While results with these devices have been remarkably successful, a significant number of CI recipients
experience poor speech understanding, and, even among the best performers, restoration to normal auditory
fidelity is rare. It is estimated that only 5% of those who could benefit from this technology pursue implantation,
in large part due to the high-degree of uncertainty in outcomes. A substantial portion of the variability in outcomes
with CIs is due to a sub-optimal electro-neural interface (ENI); however, approaches for estimating the patient-
specific ENI have thus far been unreliable.
The overarching hypothesis of this study is that an accurate estimation of the patient-specific ENI can be
obtained with patient-specific computational models and used to customize CI settings for improved and less
variable implant performance.

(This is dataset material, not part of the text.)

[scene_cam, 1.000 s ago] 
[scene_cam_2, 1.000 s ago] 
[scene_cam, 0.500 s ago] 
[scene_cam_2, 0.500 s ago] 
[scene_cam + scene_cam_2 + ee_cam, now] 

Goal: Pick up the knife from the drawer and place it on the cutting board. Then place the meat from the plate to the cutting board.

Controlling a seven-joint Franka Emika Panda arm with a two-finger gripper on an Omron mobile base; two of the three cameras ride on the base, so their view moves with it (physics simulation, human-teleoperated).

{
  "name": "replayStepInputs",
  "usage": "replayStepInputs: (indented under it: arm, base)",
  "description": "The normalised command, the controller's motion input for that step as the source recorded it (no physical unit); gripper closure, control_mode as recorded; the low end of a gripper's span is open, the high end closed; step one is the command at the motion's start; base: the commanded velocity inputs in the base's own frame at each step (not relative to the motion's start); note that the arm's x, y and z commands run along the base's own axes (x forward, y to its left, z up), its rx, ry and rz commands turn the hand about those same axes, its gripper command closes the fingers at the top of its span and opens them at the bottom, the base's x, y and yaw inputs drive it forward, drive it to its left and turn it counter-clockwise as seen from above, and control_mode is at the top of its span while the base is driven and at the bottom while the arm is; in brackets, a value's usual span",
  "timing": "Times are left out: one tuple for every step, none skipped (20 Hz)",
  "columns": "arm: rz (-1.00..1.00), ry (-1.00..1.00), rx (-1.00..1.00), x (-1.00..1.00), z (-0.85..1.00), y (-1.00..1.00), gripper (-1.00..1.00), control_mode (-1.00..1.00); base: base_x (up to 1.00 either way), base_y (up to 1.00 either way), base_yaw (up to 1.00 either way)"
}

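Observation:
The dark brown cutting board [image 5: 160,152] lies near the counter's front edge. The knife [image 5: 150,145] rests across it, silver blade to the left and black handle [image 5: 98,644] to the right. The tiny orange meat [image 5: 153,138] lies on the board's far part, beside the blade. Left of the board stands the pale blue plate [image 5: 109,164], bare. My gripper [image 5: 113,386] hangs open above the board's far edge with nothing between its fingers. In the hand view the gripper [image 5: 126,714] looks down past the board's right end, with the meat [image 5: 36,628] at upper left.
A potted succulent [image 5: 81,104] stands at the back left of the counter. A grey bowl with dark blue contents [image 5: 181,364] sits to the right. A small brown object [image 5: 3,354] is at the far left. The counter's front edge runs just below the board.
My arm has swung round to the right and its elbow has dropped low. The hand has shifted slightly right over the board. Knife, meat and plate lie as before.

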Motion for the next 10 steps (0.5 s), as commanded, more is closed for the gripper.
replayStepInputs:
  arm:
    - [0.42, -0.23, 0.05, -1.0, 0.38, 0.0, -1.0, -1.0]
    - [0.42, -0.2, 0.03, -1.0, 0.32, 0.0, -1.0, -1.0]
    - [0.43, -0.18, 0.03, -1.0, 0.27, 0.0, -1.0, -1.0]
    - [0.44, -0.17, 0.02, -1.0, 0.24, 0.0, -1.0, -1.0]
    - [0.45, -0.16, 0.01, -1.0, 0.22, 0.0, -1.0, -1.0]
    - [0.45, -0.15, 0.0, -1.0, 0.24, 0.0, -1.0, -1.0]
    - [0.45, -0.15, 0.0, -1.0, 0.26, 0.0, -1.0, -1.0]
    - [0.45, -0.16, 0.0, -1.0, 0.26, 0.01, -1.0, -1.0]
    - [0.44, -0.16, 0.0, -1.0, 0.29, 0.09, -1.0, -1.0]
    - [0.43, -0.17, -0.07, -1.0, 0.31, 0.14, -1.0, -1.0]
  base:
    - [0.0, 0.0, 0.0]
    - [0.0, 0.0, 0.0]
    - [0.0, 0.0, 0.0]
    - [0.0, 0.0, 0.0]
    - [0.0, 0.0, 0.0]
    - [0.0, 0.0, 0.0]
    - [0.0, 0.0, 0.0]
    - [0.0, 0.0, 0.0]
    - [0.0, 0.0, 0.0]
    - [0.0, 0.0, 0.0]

To test this hypothesis, first, novel image processing and patient-specific
anatomical models, which are tuned using biofeedback signals and permit estimating the ENI by determining
which auditory nerve fibers are healthy and localizing which nerve fibers are stimulated by each electrode, will
be developed and validated. Next, the performance of patient-customized MOCIP strategies that aim to address
sub-optimal conditions found in the ENI will be clinically tested. Finally, MOCIP techniques will be automated
and integrated into software that can be deployed into the clinical workflow. Since MOCIP strategies require only
a change of settings on the CI, they work with existing device technology, do not require further surgery, and are
reversible. If successful, a suite of MOCIP techniques that can objectively guide the programming of CIs towards
optimized settings and improve hearing restoration for new and existing CI recipients will be developed in this
project.
项目摘要
该项目的总体目标是开发和验证人工耳蜗的患者特定计算模型
植入物(CI)刺激并使用这些模型来创建基于患者的,基于模型的CI编程
(MOCIP)优化植入物绩效的策略。顺式是一种使用的神经假体设备
植入电极刺激听觉神经并引起听力。超过500,000名收件人
在全球范围内,CI被认为是严重基于感觉的听力损失的护理标准。
尽管这些设备的结果取得了非常成功,但大量的CI接收者
体验不良的语音理解,即使是表现最好的人,也可以恢复正常的听觉
忠诚是罕见的。据估计,只有5%的人可以从该技术中受益的人,
在很大程度上,由于结果的不确定性高度。结果的大部分变异性
带有顺式是由于亚最佳的电性界面(ENI)所致;但是,估计患者的方法
到目前为止,特定的ENI是不可靠的。
这项研究的总体假设是,可以准确估计患者特异性ENI
使用特定于患者的计算模型获得,用于自定义CI设置以改进,更少
可变植入物的性能。要检验这一假设,首先是新型图像处理和特定于患者
解剖模型是使用生物反馈信号调整的,并允许通过确定ENI进行估算
哪些听觉神经纤维健康且本地化,每个电极刺激哪些神经纤维,将
可以开发和验证。接下来,旨在解决患者的摩托普策略的表现
ENI中发现的次优条件将在临床上测试。最后,Mocip技术将自动化
并集成到可以部署到临床工作流程中的软件中。由于mocip策略仅需要
CI上的设置改变,它们与现有的设备技术合作,不需要进一步手术,并且是
可逆。如果成功,可以客观地指导CIS编程的一套Mocip技术
在此中将开发优化的设置并改善新的CI和现有CI收件人的听力恢复
项目。
项目成果
期刊论文数量(0)
专著数量(0)
科研奖励数量(0)
会议论文数量(0)
专利数量(2)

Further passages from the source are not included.